We would lie hip to hip in the grass behind the baseball field and strain our necks to look past the tops of the trees at the stars. T knew all the constellations. Andromeda. Orion. Ursa Major. Ursa Minor. He said that I have the Little Dipper on my arm. I always told him that he knew too much. He would just smile with tears behind his eyes.

When we were kids, we swam in the lake behind the church. Like frogs with our goggles and fins, we could reach the bottom of the murky water and search for crayfish with our bare hands. T sat on the dock in the middle of the lake, his feet dangling into the water, his toes creating perfect, tiny circles on the surface, and I would rest my chin on my hands next to his shimmering legs. We returned home, half-naked, dripping with sweat from the long journey back across town to a safer place.

Forgetting about the lake and replacing old memories with cigarettes and gasoline, we would lie belly-up on the surface of the asphalt, which was once the baseball field. We rolled our sleeves up to our shoulders and let our bodies bake in the sun. We would trudge up the hill toward home, our faces flushed from the heat and the bottoms of our feet and ankles scraped by shards of gravel and broken glass.

We returned to the lake years later and everything was still the same. Crumbled rocks and smashed seashells leading the water. The pier with strings of seaweed wrapped around its weak wooden legs, still rotting and its edges covered in a thin green mold.
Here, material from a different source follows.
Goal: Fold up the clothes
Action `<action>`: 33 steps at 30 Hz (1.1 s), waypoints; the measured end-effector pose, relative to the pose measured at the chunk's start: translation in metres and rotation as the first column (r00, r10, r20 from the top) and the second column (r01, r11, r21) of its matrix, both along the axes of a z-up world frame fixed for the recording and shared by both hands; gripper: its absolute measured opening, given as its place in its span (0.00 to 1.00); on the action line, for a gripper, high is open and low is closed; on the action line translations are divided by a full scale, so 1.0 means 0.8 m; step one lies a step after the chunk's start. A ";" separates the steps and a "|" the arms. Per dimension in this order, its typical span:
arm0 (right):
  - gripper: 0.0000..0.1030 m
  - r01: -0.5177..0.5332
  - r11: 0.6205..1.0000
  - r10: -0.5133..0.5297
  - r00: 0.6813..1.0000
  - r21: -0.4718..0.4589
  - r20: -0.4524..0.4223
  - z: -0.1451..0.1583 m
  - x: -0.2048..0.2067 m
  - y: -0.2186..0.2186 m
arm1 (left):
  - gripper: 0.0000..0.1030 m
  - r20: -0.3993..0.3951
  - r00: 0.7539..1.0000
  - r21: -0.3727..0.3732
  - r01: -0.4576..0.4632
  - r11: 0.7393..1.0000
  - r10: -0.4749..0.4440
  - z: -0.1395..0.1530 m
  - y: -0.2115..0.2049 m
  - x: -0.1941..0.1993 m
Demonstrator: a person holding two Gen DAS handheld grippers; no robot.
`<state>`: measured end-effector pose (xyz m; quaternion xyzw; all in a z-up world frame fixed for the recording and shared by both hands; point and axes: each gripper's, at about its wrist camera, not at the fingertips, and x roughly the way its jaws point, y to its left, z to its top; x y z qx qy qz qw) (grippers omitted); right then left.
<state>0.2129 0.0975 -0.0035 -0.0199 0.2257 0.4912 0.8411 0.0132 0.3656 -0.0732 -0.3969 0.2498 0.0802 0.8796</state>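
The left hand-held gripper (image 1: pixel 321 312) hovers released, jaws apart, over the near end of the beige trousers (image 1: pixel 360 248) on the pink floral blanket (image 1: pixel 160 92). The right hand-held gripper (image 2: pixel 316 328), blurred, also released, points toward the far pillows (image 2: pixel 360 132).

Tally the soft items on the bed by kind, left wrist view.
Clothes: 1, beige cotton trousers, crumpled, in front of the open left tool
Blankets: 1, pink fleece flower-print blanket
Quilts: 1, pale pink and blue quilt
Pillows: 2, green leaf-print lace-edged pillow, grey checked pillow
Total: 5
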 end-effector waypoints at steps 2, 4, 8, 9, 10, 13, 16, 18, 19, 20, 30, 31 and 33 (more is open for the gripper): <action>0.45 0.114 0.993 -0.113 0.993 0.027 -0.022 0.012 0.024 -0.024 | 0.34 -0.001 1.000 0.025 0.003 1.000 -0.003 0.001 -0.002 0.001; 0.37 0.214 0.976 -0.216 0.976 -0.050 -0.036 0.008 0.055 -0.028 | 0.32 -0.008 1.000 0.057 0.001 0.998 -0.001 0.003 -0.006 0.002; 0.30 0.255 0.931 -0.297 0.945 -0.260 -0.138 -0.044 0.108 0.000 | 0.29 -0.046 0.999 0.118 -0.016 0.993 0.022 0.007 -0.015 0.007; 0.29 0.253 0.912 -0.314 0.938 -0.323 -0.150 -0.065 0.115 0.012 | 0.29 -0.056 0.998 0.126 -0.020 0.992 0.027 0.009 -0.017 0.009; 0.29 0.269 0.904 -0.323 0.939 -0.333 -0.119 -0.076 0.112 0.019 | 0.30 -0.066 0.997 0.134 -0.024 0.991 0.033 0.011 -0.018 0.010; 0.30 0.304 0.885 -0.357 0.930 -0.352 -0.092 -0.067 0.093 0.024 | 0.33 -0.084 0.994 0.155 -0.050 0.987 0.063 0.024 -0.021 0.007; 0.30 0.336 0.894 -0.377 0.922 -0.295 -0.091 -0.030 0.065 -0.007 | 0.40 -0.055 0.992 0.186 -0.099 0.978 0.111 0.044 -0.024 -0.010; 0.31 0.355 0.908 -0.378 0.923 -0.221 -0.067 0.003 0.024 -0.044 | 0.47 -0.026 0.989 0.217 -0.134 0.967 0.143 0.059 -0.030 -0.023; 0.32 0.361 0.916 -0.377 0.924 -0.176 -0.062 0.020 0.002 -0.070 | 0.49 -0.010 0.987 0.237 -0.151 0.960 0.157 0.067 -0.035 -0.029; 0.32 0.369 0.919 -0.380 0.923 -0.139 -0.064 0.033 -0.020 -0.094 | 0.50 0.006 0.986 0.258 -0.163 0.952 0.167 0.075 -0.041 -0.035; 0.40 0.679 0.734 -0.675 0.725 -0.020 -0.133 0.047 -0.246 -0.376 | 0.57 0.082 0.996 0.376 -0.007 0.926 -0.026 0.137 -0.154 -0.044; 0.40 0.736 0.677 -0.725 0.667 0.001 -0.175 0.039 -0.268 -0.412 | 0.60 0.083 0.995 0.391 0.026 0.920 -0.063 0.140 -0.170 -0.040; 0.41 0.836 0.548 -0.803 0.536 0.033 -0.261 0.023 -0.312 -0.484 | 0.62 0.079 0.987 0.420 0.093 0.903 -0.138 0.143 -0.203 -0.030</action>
I remember sitting on the dock, water up to my knees, as I watched T’s silhouette glide across the current.

We sat in the station wagon, eternally parked in the garage, our stomachs filled with red wine and chocolate. I started telling T about Napoleon, but he had fallen asleep, mouth gaping open, eyes rolled back, and his neck stretched back as far as his spine would allow. I switched off the courtesy light, one hand on the door handle and the other in T’s.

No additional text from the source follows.